Já nos Estados Unidos, um levantamento da Equilar indicou que somente 13% das empresas da S&P 500 divulgam dados sobre diversidade de gênero e raça. Elas gostam de falar sobre o tema, mas divulgam muito pouco ou quase nada.

É certo que ainda estamos engatinhando no assunto. Também precisamos considerar que os líderes que hoje reinam no poder foram criados em um mundo no qual essa temática não existia.

Se analisarmos a realidade brasileira, os profissionais que hoje estão no topo iniciaram suas carreiras entre as tormentosas décadas de 80 e 90. Nessa época, tínhamos um país com inflação galopante e lutávamos para construir uma economia e uma moeda minimamente razoáveis que permitissem um horizonte de planejamento superior ao dia seguinte.

São líderes formados num regime de escassez. Similares aos sapiens de 70 mil anos atrás, tinham de eliminar oponentes num mercado restrito.
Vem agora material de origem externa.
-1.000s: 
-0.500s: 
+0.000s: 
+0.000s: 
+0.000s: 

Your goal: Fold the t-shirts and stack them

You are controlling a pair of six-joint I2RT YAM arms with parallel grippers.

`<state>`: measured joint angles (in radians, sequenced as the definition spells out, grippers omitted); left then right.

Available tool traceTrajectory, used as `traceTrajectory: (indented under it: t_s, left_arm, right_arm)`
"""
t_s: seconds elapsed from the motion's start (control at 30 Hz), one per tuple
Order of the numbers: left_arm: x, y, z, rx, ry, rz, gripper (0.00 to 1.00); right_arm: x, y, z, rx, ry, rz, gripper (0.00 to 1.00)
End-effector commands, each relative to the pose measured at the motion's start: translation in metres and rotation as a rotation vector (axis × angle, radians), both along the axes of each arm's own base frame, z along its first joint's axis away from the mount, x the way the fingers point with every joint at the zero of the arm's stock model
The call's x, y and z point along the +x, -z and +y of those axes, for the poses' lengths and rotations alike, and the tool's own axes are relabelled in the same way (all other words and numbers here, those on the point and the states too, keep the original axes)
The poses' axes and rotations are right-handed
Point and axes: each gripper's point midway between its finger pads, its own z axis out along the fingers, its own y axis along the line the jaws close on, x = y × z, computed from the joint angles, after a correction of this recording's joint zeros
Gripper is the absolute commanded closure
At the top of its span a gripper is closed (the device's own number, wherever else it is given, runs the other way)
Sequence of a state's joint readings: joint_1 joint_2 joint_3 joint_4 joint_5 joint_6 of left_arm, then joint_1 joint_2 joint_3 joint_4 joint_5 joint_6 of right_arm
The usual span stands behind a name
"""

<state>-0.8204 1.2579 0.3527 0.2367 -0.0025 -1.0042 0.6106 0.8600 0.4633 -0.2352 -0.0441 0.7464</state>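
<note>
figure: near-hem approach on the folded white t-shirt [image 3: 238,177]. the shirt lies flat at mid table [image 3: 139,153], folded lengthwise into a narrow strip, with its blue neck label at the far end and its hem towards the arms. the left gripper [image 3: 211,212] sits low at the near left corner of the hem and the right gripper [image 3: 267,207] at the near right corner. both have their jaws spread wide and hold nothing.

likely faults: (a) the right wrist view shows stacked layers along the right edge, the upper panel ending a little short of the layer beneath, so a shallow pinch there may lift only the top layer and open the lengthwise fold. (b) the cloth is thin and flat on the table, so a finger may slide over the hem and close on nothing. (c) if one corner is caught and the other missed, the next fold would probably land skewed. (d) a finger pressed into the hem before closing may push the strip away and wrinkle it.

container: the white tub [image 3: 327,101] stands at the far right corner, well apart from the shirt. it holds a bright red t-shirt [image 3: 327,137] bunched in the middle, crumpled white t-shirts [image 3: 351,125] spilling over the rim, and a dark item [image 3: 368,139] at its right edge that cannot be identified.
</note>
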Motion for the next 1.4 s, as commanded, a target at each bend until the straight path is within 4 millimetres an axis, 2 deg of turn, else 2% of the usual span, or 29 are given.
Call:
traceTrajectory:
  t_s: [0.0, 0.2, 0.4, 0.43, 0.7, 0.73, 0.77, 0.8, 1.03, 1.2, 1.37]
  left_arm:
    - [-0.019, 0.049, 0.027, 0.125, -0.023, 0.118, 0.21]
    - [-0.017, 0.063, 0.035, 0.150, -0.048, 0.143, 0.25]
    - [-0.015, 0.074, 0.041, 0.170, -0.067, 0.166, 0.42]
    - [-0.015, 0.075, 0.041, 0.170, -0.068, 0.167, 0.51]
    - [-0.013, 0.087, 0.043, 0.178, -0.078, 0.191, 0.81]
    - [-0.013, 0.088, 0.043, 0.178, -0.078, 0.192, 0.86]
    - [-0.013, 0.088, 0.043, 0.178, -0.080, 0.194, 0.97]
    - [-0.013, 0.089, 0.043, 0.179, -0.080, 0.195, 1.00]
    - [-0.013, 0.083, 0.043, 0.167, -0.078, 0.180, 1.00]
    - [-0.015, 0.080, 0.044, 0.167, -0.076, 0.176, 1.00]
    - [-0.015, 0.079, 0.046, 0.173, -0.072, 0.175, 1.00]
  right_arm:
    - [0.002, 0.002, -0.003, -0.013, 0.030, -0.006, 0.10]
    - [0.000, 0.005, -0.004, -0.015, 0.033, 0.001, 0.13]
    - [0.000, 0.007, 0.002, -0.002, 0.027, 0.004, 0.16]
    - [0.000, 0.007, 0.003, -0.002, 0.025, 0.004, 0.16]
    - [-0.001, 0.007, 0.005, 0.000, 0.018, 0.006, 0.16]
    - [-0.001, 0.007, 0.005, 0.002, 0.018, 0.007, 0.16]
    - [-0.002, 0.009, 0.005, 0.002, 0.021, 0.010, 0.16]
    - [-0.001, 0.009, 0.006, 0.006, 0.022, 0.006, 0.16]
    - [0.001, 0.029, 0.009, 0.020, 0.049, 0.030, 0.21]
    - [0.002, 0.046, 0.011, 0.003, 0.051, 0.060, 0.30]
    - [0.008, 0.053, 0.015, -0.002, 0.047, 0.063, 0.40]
Se levarmos em conta o regime político no período da ditadura militar, pensar ou ser diferente era arriscado demais.

Para transformar essa realidade será necessário mais do que palestras e discursos sobre a importância das diferenças. Teremos que investir na formação de novas lideranças que cheguem ao poder com um modelo mental aberto e que de forma genuína acreditem que todos ganham com a diversidade. Esperar que chefes jurássicos conduzam essas mudanças me parece ser mais uma das ficções corporativas.